L’ancien temps a passé comme un poème épique
Qu’on chante… Berçons-nous de son grand souvenir ! »

« Orage tout-puissant, toi qui courbes les cimes
Des cèdres et des pins, toi qui creuses les eaux,
Qui ternis leur cristal, devant nous, tes intimes,
Laisse tomber du ciel tes ruisselants rideaux. »

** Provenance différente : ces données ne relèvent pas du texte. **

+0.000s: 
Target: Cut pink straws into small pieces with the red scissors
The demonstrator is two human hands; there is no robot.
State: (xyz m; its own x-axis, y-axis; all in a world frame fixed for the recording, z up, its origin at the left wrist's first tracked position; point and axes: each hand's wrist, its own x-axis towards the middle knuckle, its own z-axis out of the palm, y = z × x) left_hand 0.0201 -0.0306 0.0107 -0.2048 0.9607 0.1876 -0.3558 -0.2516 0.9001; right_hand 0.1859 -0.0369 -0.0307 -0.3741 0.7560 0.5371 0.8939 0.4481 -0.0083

« Cache-nous dans tes plis, sympathique tempête,
Loin des yeux indiscrets, loin des lieux profanés ;
Entoure cet îlot, notre arène de fête,
Car nous sommes du lac les bardes premiers-nés. »

Ô lac ! Je ne vois plus les ombres tutélaires
Sur tes rives tomber de mille arceaux feuillus ;
On t’a donc enlevé tes forêts séculaires,
La pourpre des vieux troncs et leurs bras chevelus. »

« Tristes et secouant leurs pendantes ramures,
Les rares survivants de ces bois enchantés,
Semblent crier vengeance en montrant leurs blessures…
Le cyclone et le temps les avaient respectés ! »

« Sur ces coteaux, séjours de l’ombre et du silence,
L’Indien qui de peu fait son toit, son foyer,
D’abattre ces vieillards n’avait pas l’insolence :
Leur branches librement se pouvaient déployer. »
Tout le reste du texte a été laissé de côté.